The national medical director for NHS England has warned it “will undoubtedly be a tough winter” for the health service.
Professor Sir Stephen Powis said a rise in flu cases this winter could put pressure on the NHS, as it tries to deal with a cases backlog and Covid-19 patients.
He was speaking after receiving his knighthood from the Prince of Wales at a Windsor Castle investiture ceremony on Wednesday.
He told the PA news agency: “So we are obviously worried about this winter, it’s the first winter in a few years that we will have seen flu again, and flu in the last few weeks has been on the rise.
“We are seeing other infections coming back – Group A streptococcus is in the news at the moment but RSV, another virus that affects children, has been circulating.
“So we are getting a lot of infections back and we’re getting them at times that we wouldn’t necessarily expect them, but we’ve planned for that, we’ve expected it and our staff are working hard to manage it – but it will undoubtedly be a tough winter.”
He was knighted for his services to the NHS, particularly during the pandemic.
He said: “It’s a real honour to get this award, of course for everybody in the NHS it’s been the toughest three years of our professional careers.
“And I think clearly this is a personal award but I think it also reflects the magnificent work NHS colleagues, staff across the country, whether they’re nurses, doctors, paramedics, porters, lab technicians, I think everybody pulled together magnificently during the pandemic and really responded to the greatest healthcare emergency of certainly our generation and probably the last 100 years.”

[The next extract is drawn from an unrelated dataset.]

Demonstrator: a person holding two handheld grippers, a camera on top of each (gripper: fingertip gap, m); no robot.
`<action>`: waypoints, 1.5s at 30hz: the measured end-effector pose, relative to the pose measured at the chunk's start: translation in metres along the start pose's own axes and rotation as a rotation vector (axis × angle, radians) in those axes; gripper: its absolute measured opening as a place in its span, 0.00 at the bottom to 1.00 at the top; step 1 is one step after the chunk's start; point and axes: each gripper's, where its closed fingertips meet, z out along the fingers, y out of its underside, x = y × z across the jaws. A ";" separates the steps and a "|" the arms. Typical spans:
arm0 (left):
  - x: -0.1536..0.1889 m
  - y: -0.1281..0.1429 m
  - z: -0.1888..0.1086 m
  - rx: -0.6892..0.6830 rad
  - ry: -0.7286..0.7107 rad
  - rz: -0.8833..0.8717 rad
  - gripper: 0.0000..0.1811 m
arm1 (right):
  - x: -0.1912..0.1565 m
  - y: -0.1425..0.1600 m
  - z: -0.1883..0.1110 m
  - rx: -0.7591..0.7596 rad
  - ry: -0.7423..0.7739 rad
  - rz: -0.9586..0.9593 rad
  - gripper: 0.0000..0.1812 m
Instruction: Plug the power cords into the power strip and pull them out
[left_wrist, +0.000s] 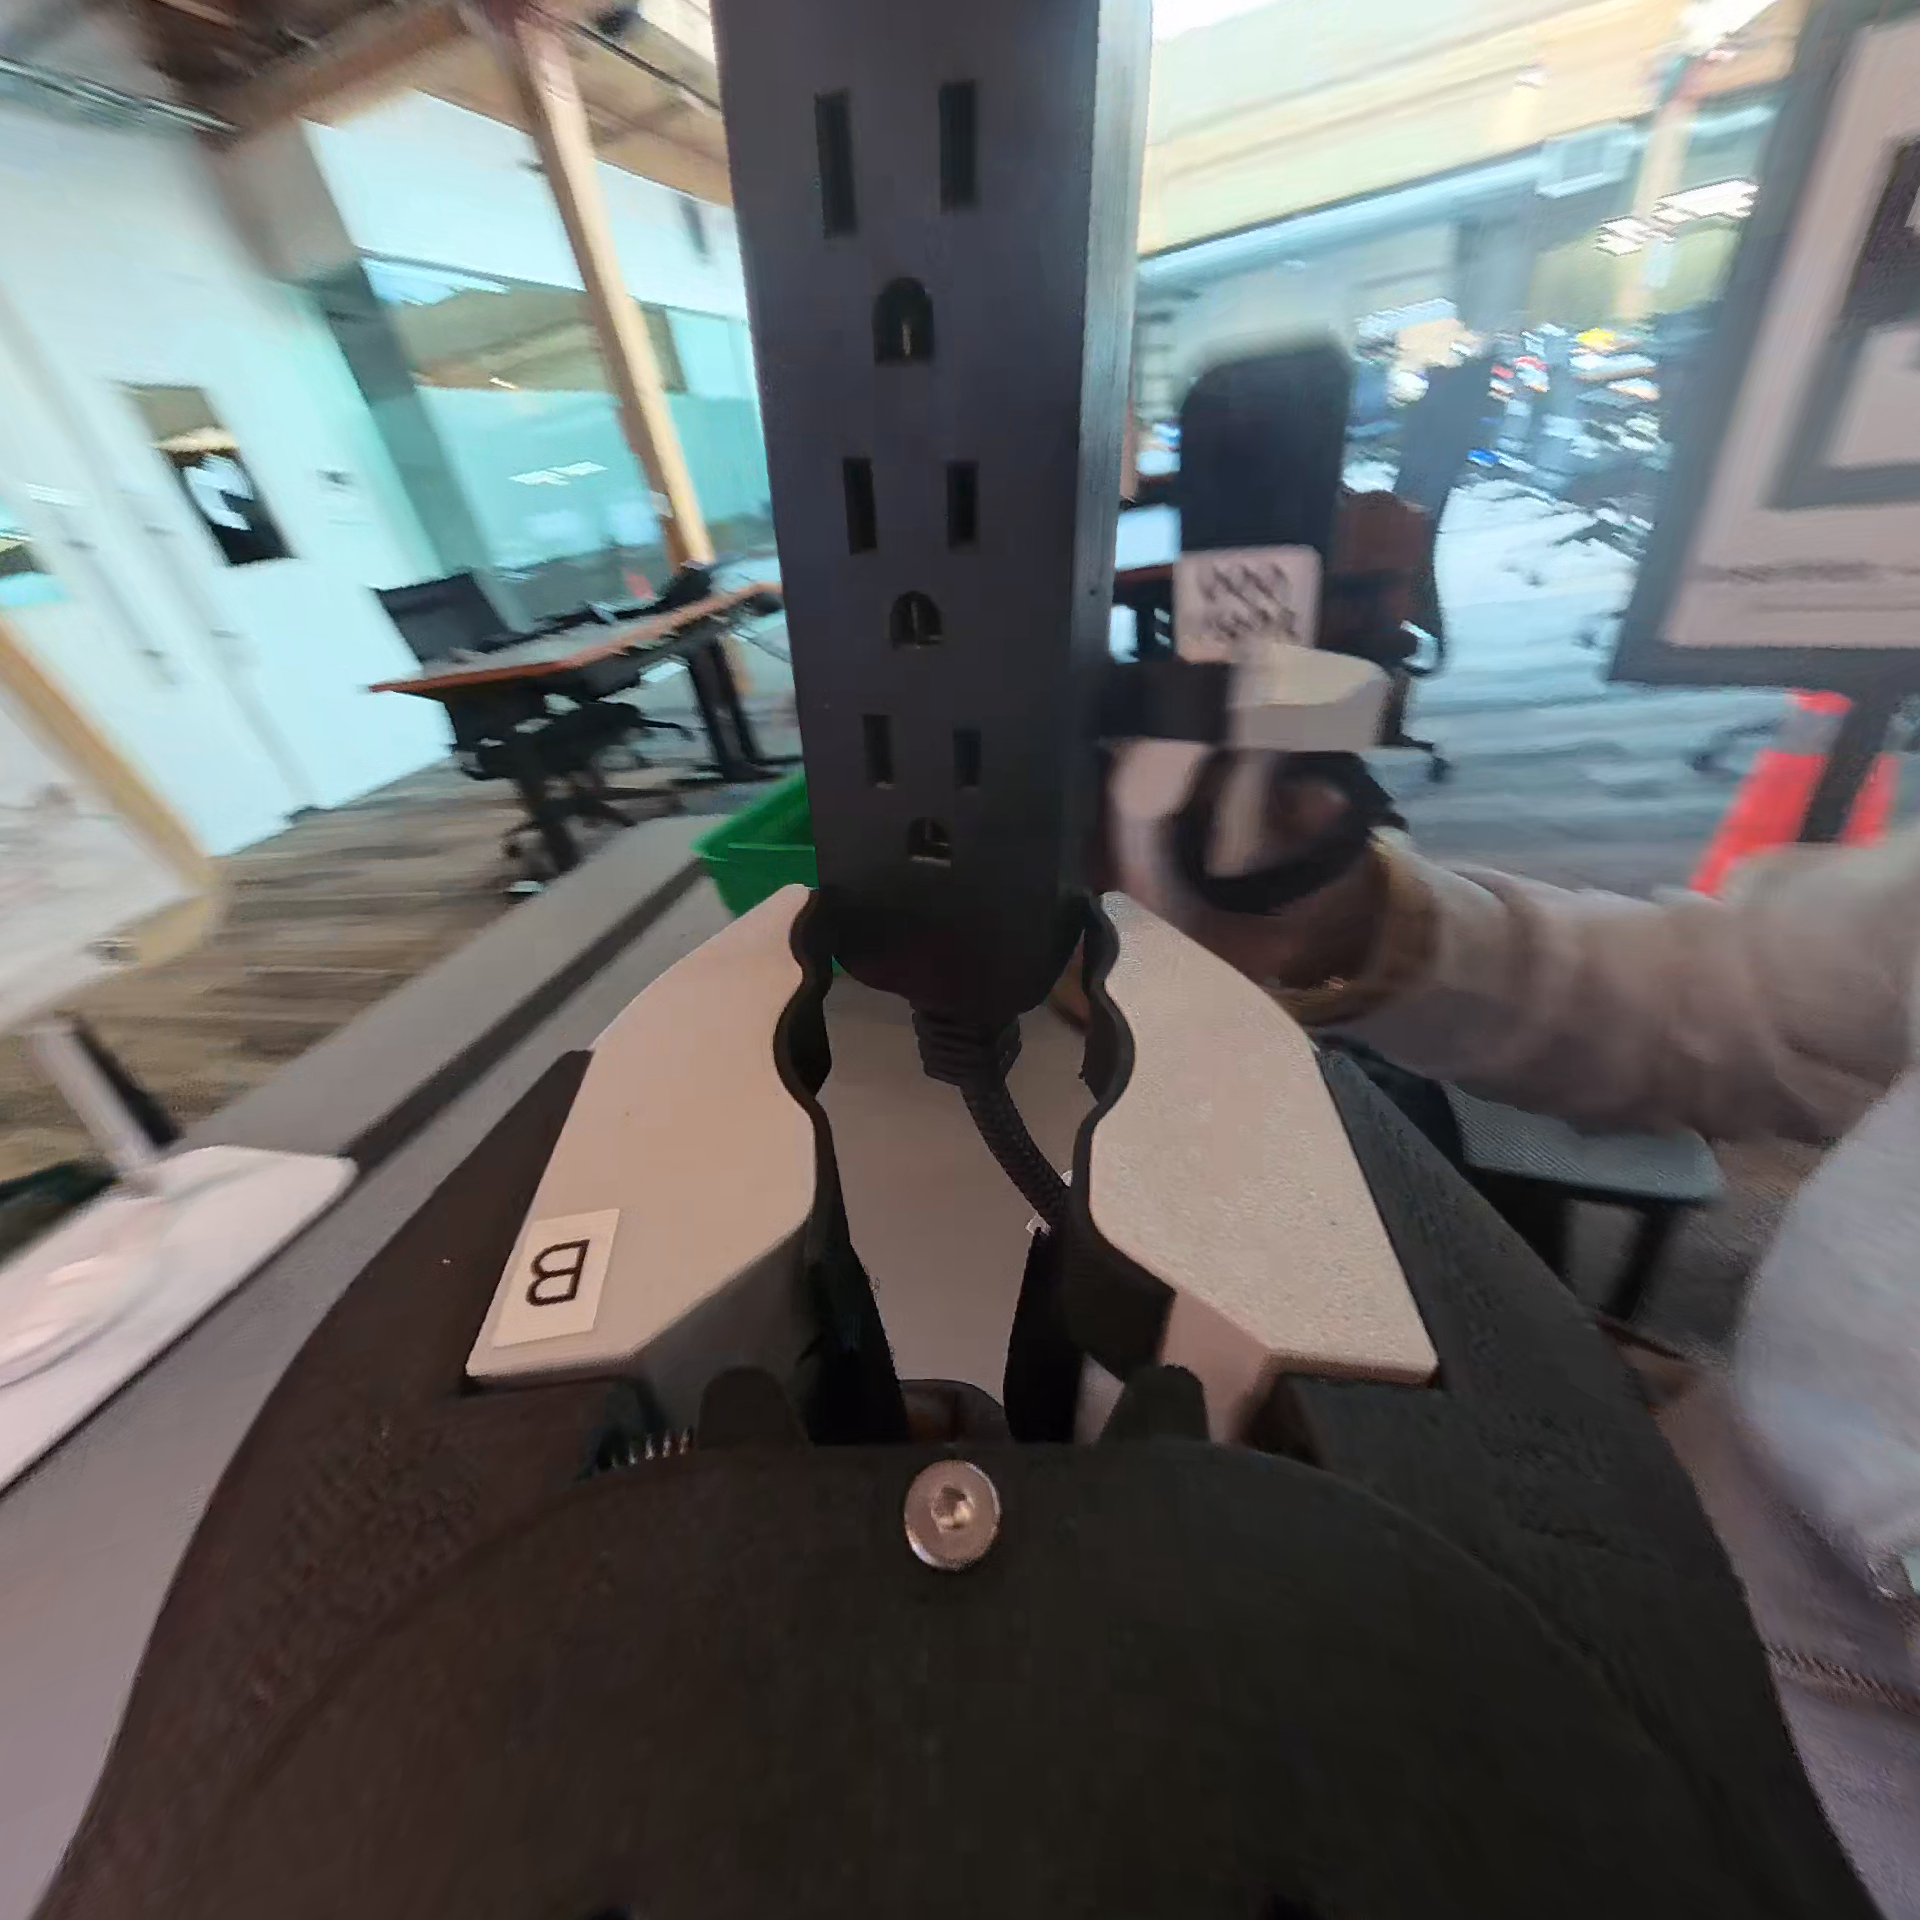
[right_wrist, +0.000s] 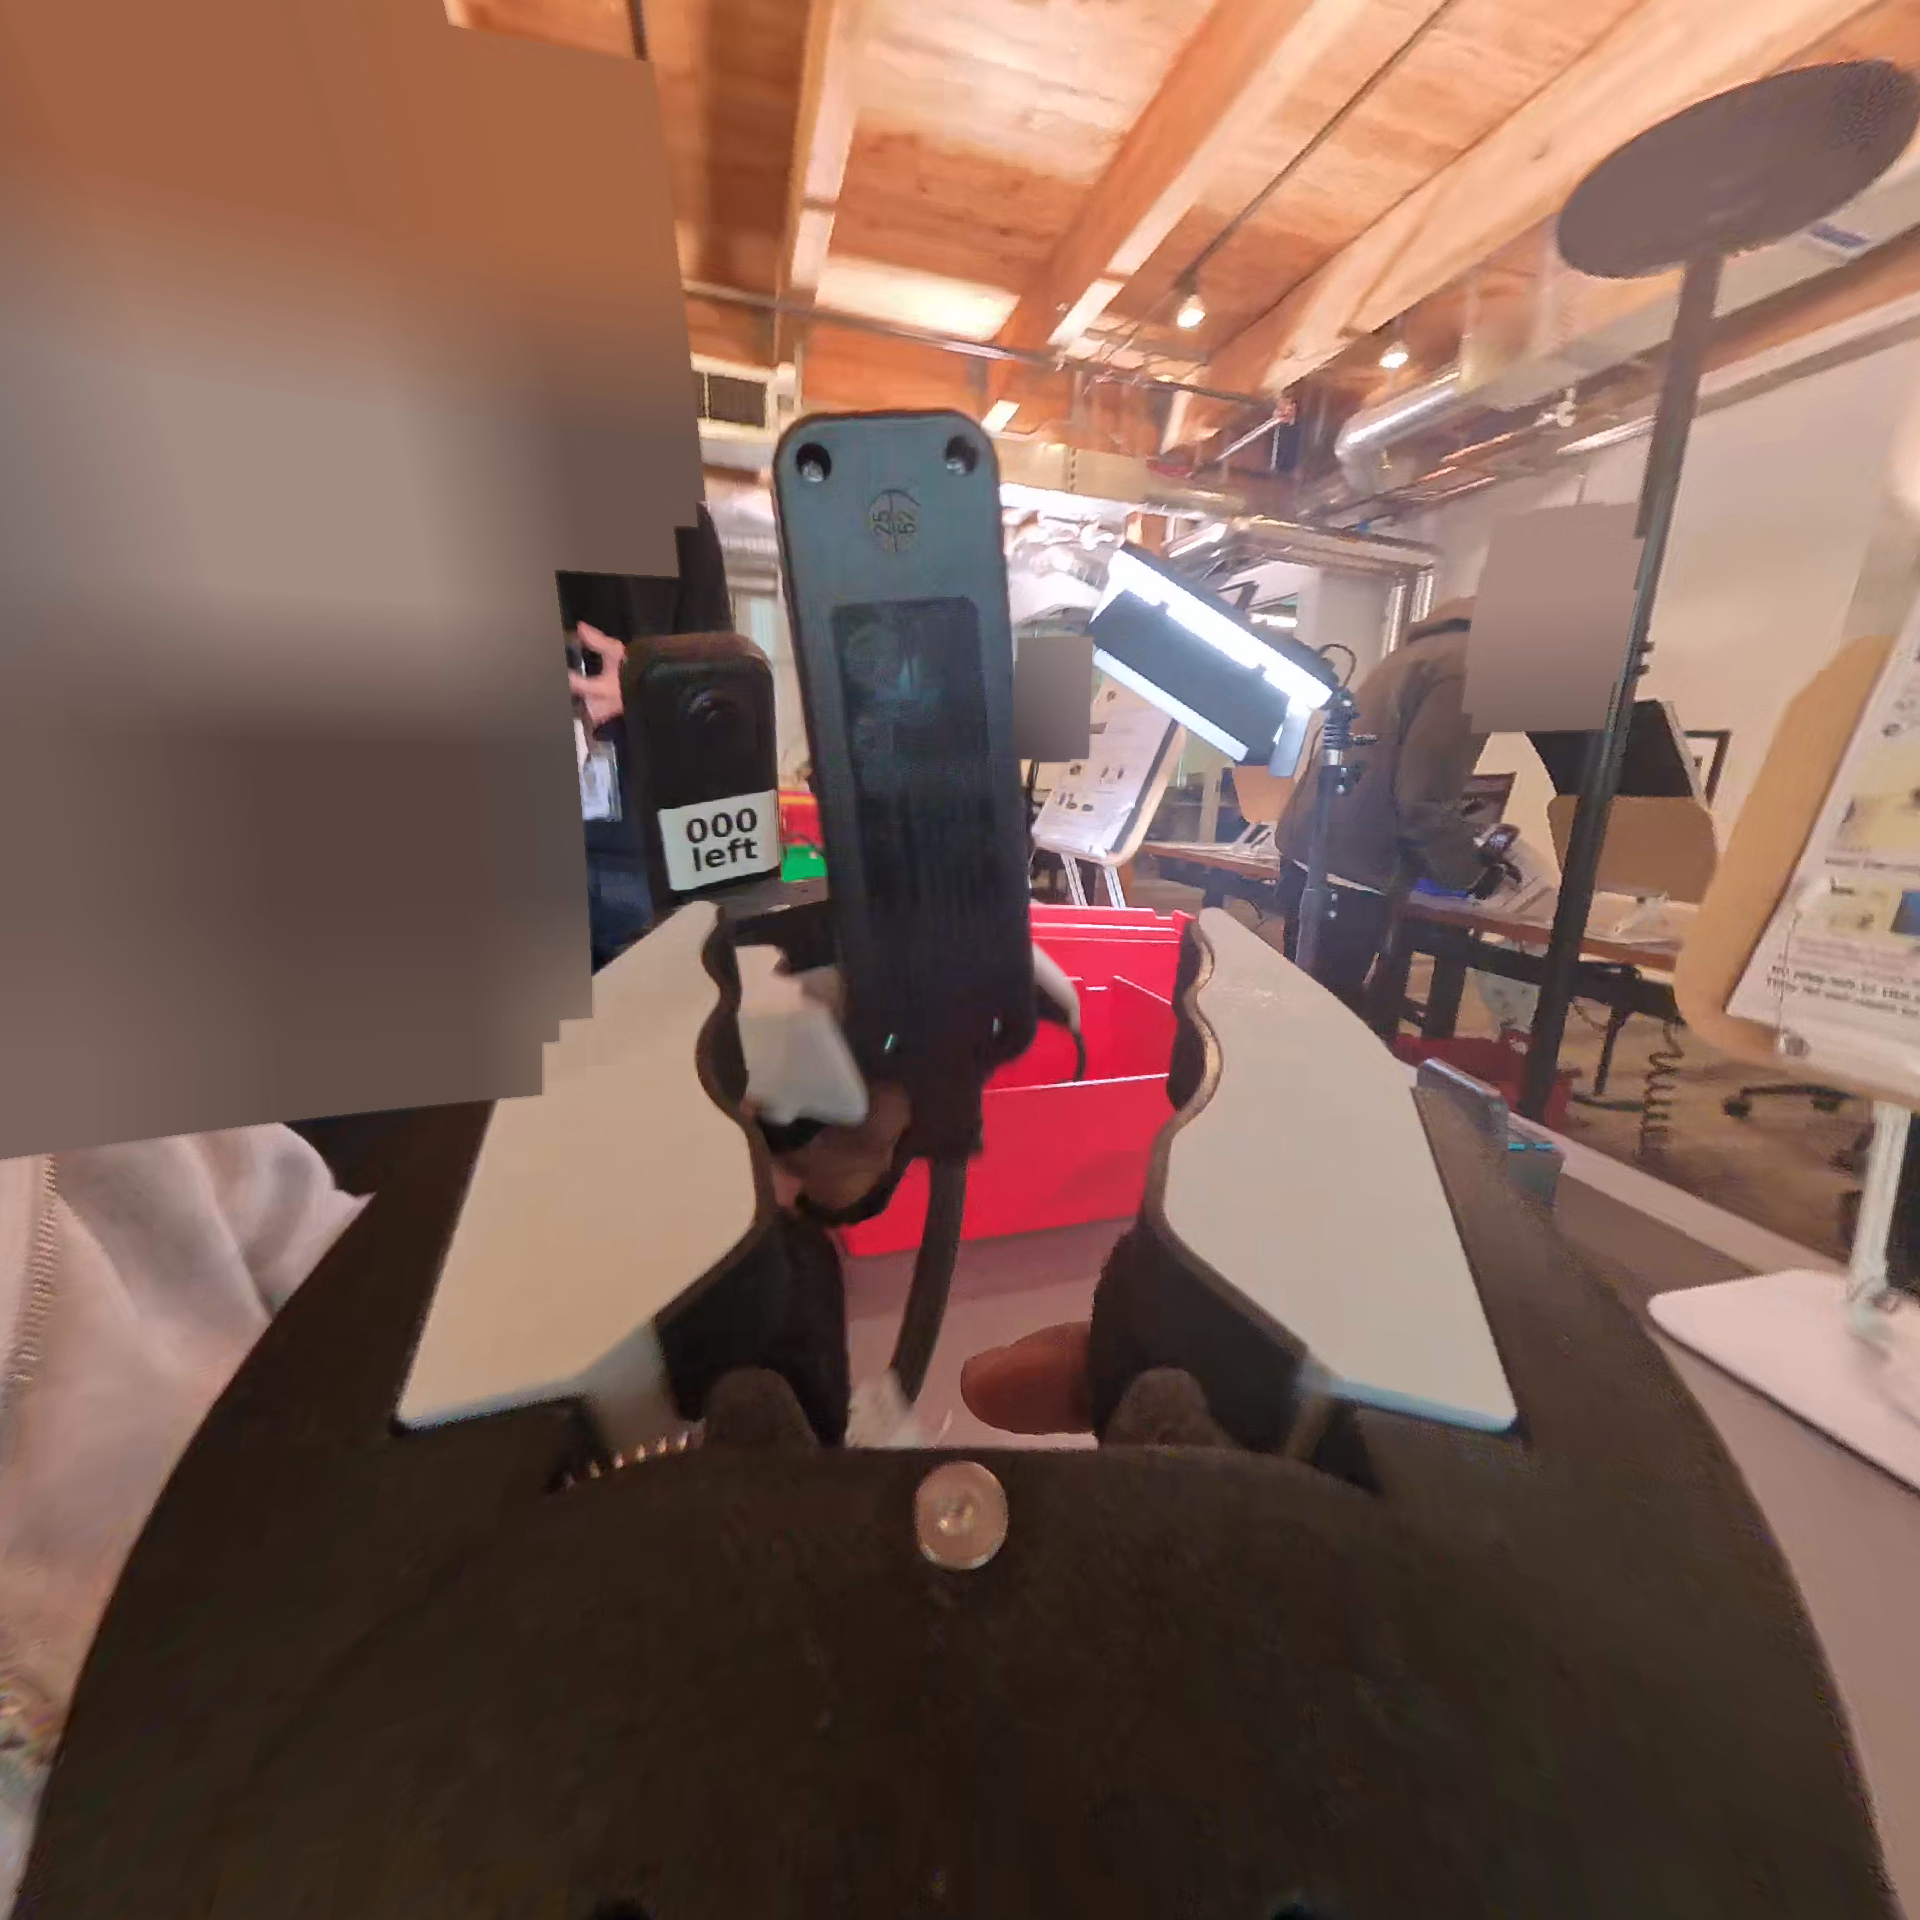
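Power strip (left_wrist: 935, 468) stands upright in the left wrist view, sockets toward the camera, its cord end clamped in the left tool (left_wrist: 951, 987) above the grey bench (left_wrist: 582, 956). Right wrist view: the right tool (right_wrist: 956, 997) gapes wide, gripping nothing, the strip's back (right_wrist: 904, 748) and a red bin (right_wrist: 1081, 1132) beyond

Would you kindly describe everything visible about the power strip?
The power strip is a long, dark, matte plastic bar held upright off the table. Its front shows three empty outlets; its back has two screw holes. The left gripper clamps its bottom end, where a braided black cord exits.
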 end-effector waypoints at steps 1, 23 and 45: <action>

He said he and William “talked about the work the NHS has done, the challenges everybody has had to face and to respond to over the last three years of the pandemic”.
He added: “(He) asked a little bit about whether I was staying in the job, which I am, and of course the focus at the moment is on recovering from the pandemic, so we still have Covid patients in hospital, Covid is just starting to go back up again as we get towards Christmas and into winter, and we’ve got the backlog of cases that has arisen out of the pandemic to deal with too.
“So it’s still an incredibly tough time in the NHS and I’m really conscious my colleagues have worked flat out for three years and they’re continuing to work flat out.”
He added: “All our NHS staff are continuing to work hard to ensure we continue to manage Covid and flu and other infections as they come back but also make sure everybody gets treated as quickly as possible as we recover and manage the backlog.”